We made significant advances on all three scientific objectives.
1. Hybrid (reasoning/learning) methods
Constraint Acquisition, we reduced expert queries by up to 72% using ML guidance (AAAI24), with further reductions via generalisation queries (AAAI25). We also developed preference-learning methods applied in our Manufacturing use case.
Decision-Focused Learning (DFL): We created the first DFL method for planning (ECAI24) and a multi-stage robust optimisation approach that reuses existing deterministic solvers yet matches the solution quality of scenario-based optimisation while being two orders of magnitude faster (KBS24). This was applied to the Energy use case to increase robustness to demand uncertainty.
Learning to Plan: We pioneered graph-learning heuristics (AAAI24, ICAPS24, IJCAI24) that solve 160% more problems than prior learned heuristics and rival or outperform state-of-the-art classical/numeric planners (ICAPS25, NeurIPS24). This was applied to Beluga. We further contributed theoretical and empirical insights into graph learning for planning (AAAI24, ICAPS24, AAAI25).
2. Verification and testing
We developed a neural network (NN) architecture enabling conservative verification with controllable cost and guarantees even out-of-distribution (AAAI25).
We introduced the first correct multiclass verification for decision-tree ensembles (DTE), and a compression method reducing size ensemble size with minimal accuracy loss (AAAI24, ICML25).
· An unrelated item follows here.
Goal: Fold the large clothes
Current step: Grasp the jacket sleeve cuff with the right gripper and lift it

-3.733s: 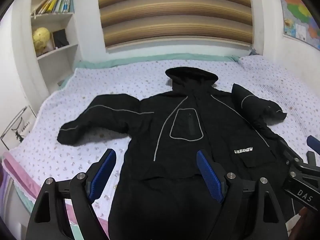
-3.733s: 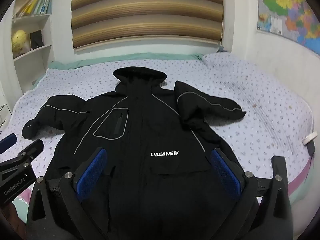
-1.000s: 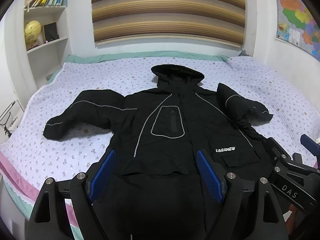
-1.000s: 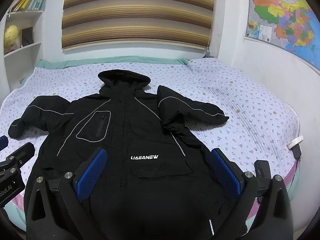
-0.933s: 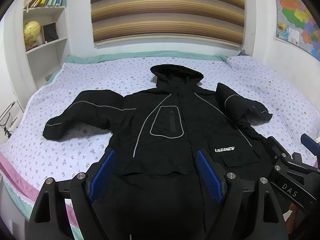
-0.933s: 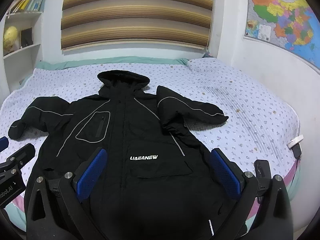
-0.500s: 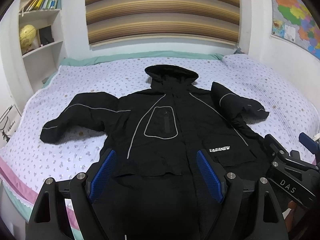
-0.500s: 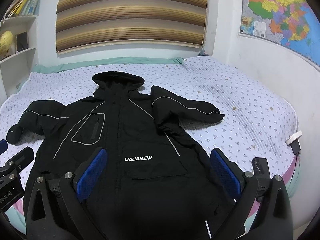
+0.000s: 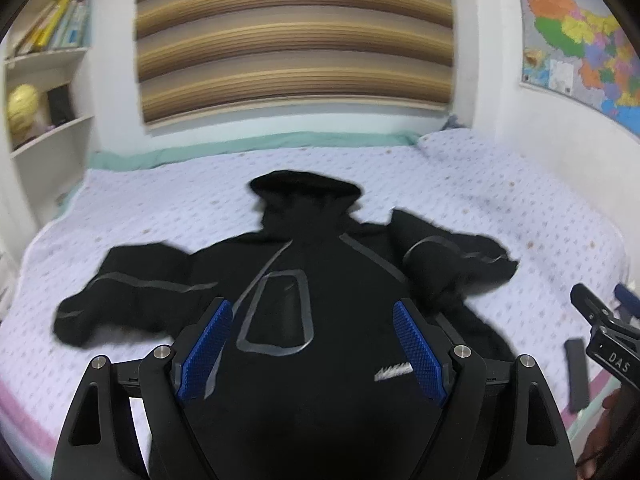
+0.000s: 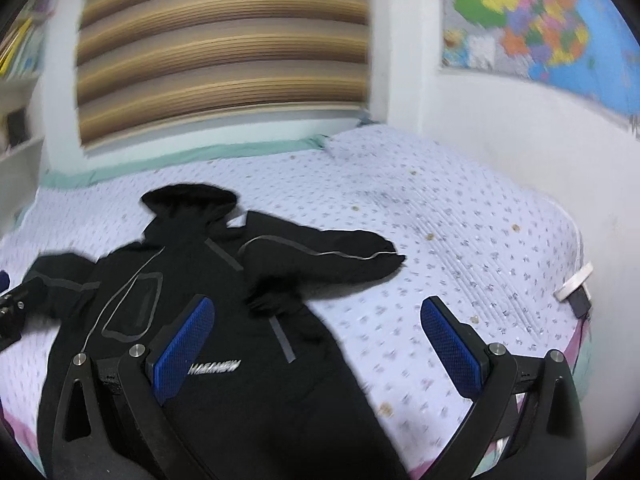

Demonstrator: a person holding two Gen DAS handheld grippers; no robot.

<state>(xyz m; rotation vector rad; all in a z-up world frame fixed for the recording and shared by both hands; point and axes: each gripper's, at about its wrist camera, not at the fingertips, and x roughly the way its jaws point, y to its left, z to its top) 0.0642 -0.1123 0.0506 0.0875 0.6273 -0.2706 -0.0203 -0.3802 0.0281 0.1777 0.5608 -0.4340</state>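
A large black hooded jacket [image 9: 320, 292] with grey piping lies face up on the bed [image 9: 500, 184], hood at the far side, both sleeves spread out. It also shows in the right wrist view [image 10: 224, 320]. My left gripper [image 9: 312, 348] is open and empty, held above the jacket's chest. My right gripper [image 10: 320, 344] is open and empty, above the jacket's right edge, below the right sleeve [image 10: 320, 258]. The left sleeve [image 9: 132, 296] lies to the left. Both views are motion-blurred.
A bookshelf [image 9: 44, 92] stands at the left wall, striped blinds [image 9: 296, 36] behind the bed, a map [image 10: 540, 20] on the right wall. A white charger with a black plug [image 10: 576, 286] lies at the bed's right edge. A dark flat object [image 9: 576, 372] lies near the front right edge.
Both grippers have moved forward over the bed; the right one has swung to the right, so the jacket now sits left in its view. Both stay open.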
We designed two multi-step safety-verification algorithms for NN and DTE policies, achieving 2–5 orders of magnitude speed-ups and showing DTEs can be 3+ orders faster.
We built a policy-safety debugging loop that identifies unsafe runs, fixes unsafe DTE actions, and substantially reduces unsafe behaviour, enabling full verification in multiple domains. It transforms unsafe Beluga policies into provably safe ones.
3. Explainable planning and scheduling
We extended conflict-based explanations to numeric and probabilistic planning and developed faster/approximate methods (ICAPS24, ECAI24, AAAI25), supporting Manufacturing, Beluga, and Flight Diversion.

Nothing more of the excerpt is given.